Go through the entries below and print, exactly, the lines starting at the one with "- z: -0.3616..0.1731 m" and ending at the one with "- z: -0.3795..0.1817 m", keeping both ends and no others.

Start of Data

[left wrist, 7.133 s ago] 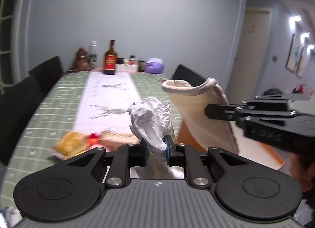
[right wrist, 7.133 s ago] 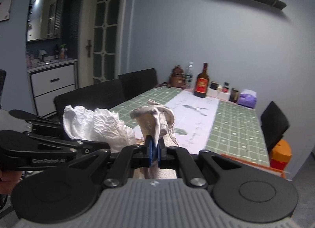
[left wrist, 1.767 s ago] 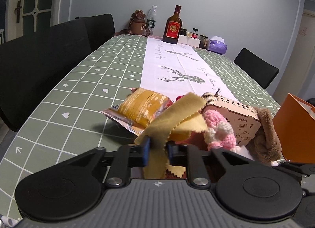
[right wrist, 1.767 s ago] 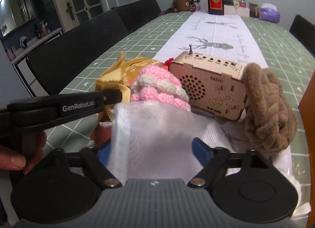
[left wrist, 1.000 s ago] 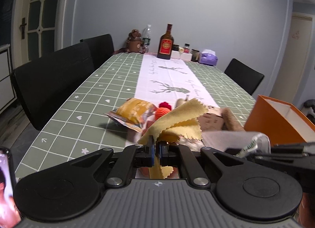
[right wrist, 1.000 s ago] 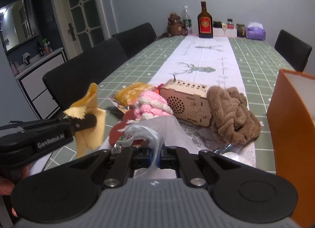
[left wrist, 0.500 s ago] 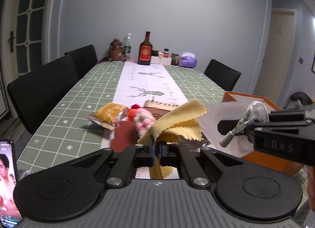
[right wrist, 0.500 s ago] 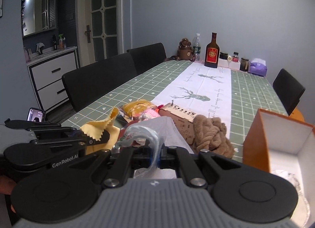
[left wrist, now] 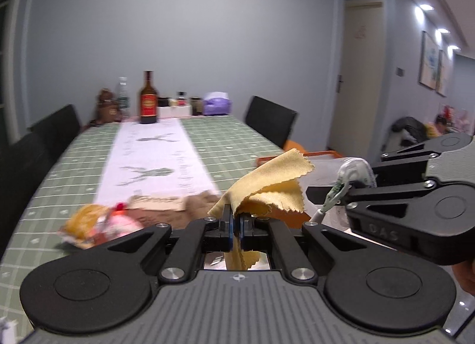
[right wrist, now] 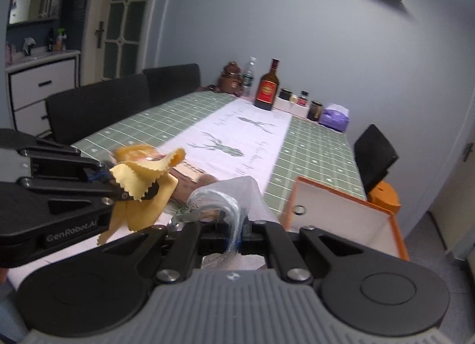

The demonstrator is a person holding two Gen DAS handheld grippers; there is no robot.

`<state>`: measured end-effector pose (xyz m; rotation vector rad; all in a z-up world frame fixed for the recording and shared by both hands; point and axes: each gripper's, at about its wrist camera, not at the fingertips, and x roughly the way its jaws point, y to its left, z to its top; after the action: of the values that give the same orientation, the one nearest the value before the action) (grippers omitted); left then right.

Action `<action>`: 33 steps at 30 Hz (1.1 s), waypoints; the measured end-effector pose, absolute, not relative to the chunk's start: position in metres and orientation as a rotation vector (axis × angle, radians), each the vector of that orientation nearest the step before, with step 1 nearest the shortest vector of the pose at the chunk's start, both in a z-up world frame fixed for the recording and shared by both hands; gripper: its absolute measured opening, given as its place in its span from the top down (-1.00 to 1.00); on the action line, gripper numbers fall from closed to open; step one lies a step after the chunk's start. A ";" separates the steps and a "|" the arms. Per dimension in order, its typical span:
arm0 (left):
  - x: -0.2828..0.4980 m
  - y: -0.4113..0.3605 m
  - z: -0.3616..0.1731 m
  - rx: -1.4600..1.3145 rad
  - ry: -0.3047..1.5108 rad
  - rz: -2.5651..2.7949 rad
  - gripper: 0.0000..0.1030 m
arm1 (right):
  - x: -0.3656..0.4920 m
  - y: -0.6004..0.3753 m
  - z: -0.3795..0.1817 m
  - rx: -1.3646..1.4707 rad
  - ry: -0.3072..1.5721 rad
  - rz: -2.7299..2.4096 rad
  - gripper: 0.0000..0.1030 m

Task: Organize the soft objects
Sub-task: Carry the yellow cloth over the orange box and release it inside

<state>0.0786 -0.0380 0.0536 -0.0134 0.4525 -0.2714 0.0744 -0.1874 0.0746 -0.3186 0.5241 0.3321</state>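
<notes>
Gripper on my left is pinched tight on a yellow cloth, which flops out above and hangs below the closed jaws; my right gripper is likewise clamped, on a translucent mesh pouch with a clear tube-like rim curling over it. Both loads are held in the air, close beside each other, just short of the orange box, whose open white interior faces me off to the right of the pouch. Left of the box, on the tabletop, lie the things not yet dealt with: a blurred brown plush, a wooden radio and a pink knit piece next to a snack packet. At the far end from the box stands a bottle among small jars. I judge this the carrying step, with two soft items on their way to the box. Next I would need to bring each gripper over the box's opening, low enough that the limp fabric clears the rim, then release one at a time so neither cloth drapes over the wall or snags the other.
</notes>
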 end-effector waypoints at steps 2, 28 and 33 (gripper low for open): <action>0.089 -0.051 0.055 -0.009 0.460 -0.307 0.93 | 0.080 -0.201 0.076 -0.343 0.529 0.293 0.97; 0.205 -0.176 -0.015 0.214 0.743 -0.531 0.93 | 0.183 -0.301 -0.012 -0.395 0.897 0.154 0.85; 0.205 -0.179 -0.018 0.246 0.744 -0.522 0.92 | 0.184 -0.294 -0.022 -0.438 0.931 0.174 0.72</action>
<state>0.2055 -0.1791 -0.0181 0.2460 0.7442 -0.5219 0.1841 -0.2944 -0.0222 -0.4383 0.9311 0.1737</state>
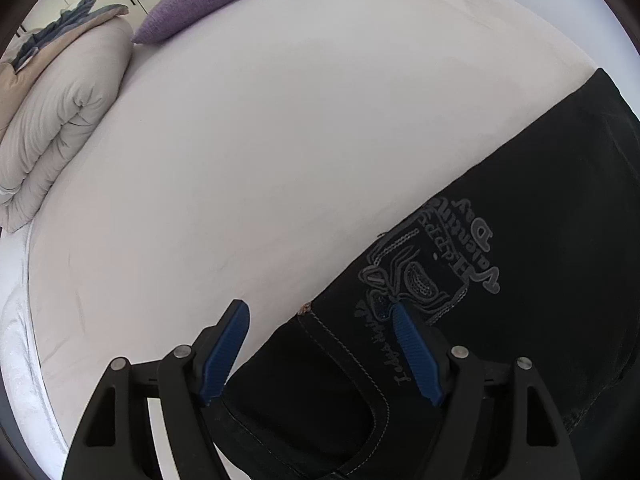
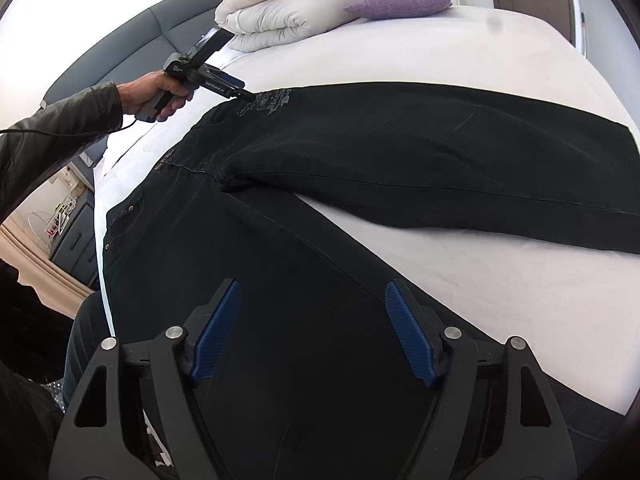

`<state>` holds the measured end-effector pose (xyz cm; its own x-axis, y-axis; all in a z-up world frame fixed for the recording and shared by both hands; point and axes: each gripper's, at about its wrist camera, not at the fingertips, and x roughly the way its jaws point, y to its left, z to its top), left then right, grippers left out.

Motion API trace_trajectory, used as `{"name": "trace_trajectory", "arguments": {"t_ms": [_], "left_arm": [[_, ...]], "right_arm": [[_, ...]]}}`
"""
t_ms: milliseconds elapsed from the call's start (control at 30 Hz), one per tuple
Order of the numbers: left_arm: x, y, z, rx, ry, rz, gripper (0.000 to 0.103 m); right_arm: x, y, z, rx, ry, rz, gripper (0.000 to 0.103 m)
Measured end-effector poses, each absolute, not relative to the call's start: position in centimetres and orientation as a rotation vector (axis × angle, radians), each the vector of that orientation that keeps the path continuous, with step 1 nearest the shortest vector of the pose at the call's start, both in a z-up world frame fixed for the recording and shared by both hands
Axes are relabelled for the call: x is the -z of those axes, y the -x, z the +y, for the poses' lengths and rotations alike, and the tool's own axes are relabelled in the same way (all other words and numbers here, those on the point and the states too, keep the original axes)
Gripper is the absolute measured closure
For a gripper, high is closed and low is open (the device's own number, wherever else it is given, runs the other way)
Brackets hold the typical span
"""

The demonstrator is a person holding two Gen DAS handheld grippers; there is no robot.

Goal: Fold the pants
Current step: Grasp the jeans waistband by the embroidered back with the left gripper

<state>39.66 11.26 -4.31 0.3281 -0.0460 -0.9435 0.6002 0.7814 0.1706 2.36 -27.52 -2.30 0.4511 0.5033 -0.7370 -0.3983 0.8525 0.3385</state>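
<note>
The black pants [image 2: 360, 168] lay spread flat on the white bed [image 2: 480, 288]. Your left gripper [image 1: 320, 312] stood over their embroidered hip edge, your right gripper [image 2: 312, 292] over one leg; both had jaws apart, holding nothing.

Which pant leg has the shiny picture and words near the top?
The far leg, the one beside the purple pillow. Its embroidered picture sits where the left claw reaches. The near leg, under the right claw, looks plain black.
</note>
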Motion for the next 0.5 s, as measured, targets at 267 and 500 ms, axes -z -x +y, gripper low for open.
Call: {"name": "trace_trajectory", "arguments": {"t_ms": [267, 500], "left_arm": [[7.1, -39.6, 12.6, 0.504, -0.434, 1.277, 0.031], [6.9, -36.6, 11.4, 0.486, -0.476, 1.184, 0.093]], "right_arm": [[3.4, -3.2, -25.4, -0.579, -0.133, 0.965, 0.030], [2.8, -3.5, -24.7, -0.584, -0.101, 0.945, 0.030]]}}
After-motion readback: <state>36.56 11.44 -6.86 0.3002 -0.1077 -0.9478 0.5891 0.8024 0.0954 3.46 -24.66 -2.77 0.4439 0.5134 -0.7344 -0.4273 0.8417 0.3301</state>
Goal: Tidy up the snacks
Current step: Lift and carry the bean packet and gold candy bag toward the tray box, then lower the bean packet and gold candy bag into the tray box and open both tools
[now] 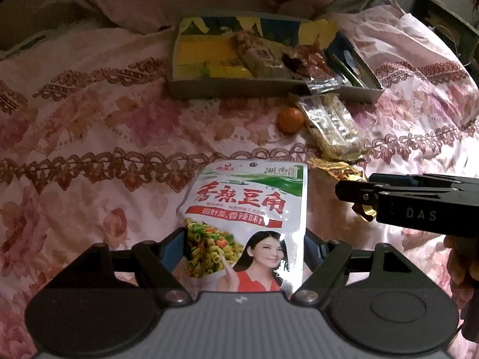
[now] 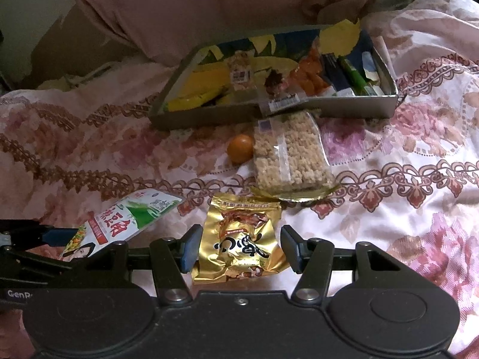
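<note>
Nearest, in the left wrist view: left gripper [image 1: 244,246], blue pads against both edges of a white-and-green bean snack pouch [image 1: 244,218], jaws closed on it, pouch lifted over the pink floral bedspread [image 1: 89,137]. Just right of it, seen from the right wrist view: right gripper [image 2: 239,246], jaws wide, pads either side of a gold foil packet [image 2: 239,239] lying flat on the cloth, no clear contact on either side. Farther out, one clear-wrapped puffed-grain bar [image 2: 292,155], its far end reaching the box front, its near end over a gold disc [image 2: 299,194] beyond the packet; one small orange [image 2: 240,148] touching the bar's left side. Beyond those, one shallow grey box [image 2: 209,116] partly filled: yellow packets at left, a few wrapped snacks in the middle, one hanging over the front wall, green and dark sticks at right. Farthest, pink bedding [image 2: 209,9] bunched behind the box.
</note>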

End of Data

:: Your solution ::
  - z: -0.3616..0.1731 m
  - rx: -1.4600..1.3145 rad
  - ry: -0.3047..1.5108 rad
  - rz: -2.5651..2.7949 rad
  - gripper: 0.0000..0.1030 m
arm1 (right):
  - x: -0.3656..0.4920 m
  - y: -0.6004..0.3753 m
  - z: -0.3795..0.1817 m

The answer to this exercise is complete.